Work item: In the entries below, find the line with "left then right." and the line with "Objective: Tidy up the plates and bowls". Reproduce those two lines and every line between them exactly, and nothing more.
___ Given data ___
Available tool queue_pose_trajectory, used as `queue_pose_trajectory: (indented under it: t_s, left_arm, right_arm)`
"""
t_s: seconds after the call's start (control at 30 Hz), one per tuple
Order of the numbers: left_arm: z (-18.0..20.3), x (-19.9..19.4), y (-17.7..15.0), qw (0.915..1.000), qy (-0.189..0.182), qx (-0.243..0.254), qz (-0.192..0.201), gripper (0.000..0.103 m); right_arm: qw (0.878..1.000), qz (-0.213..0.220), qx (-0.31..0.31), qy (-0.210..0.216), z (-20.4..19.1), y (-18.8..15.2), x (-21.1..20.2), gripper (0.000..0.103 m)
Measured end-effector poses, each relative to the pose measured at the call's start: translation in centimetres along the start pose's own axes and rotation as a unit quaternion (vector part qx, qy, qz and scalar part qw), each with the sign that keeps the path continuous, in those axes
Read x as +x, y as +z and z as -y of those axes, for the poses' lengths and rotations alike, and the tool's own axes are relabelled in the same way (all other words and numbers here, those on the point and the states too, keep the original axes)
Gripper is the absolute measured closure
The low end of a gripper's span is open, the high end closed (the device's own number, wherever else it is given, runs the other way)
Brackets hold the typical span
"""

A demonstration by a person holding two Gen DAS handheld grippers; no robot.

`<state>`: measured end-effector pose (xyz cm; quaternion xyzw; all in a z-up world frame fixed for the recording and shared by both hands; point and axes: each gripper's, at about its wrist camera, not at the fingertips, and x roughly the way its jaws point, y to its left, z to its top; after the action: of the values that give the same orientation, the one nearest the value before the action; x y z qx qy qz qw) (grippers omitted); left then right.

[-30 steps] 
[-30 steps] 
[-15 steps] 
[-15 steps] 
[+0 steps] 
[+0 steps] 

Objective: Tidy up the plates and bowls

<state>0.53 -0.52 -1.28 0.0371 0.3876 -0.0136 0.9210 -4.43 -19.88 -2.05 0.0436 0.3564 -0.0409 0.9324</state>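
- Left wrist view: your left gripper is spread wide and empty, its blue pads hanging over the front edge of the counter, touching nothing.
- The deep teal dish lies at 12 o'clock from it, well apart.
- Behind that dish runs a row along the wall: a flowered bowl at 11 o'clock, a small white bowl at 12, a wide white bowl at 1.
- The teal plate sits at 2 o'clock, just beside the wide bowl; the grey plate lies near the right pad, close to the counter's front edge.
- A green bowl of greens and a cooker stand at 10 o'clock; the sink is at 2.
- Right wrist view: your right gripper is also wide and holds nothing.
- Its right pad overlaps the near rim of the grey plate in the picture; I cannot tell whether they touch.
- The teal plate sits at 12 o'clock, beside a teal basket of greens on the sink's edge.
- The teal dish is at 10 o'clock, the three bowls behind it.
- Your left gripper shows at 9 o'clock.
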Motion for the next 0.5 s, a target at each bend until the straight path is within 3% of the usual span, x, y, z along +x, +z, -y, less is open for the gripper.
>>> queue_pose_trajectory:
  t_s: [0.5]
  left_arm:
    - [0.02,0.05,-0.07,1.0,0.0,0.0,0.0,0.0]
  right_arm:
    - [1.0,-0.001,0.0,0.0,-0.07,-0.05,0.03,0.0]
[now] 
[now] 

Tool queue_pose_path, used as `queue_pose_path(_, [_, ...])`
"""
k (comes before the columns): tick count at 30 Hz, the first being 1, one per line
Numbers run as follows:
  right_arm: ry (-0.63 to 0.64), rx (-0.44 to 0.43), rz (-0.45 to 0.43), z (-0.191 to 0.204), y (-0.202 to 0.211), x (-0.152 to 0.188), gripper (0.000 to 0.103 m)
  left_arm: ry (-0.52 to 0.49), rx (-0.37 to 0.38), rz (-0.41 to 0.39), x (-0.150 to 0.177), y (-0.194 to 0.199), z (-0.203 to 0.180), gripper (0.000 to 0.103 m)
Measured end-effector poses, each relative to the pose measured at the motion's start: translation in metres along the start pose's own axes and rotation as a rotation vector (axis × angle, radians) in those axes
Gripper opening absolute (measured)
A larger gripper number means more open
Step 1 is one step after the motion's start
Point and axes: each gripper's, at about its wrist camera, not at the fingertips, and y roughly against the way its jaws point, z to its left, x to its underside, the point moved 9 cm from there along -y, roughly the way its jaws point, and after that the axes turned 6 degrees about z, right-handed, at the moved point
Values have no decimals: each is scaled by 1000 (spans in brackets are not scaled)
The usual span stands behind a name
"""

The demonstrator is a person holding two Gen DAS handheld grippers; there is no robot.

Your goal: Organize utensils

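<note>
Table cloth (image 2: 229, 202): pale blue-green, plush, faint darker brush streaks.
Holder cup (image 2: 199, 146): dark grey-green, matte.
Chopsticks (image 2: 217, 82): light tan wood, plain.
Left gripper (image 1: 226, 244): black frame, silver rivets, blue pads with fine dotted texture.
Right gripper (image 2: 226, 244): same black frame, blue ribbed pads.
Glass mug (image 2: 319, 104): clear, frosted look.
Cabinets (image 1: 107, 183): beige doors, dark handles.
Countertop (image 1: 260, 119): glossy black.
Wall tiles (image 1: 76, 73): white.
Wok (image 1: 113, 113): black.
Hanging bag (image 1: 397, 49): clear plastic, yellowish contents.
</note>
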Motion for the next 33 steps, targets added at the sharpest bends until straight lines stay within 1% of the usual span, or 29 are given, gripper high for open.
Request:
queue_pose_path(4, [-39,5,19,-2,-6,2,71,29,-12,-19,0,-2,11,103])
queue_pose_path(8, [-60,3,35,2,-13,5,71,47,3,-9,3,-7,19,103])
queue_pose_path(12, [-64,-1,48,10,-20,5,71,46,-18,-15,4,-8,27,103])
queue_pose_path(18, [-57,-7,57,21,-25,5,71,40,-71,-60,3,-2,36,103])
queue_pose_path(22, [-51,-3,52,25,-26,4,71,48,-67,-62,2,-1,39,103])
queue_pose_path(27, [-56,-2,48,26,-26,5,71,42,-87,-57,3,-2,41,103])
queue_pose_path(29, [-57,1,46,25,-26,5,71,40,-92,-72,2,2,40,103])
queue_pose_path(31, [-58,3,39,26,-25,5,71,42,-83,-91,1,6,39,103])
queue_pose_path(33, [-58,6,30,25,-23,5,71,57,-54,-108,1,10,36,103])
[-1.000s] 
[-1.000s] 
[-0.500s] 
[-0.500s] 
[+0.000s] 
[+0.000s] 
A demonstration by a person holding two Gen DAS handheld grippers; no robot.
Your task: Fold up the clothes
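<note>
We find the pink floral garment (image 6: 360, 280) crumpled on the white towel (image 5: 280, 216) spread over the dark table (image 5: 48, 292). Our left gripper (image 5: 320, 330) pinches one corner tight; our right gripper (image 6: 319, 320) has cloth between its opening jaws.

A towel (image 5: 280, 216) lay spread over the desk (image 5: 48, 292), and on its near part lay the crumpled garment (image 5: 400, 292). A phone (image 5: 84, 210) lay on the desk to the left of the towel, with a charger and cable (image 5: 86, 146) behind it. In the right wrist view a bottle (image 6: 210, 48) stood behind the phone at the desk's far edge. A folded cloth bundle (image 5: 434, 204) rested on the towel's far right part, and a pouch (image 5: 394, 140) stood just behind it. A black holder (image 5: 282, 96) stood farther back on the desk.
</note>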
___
Response below:
`<state>`: measured end-effector pose (xyz cm; quaternion xyzw; all in a z-up world frame fixed for the recording and shared by both hands; point and axes: each gripper's, at about its wrist camera, not at the fingertips, and x roughly the way its jaws point, y to its left, z to its top; after the action: of the values that give the same orientation, the one nearest the value before the action; x y z qx qy qz qw) (grippers omitted); left then right.

[-30 steps] 
[-30 steps] 
[-15 steps] 
[-15 steps] 
[+0 steps] 
[+0 steps] 

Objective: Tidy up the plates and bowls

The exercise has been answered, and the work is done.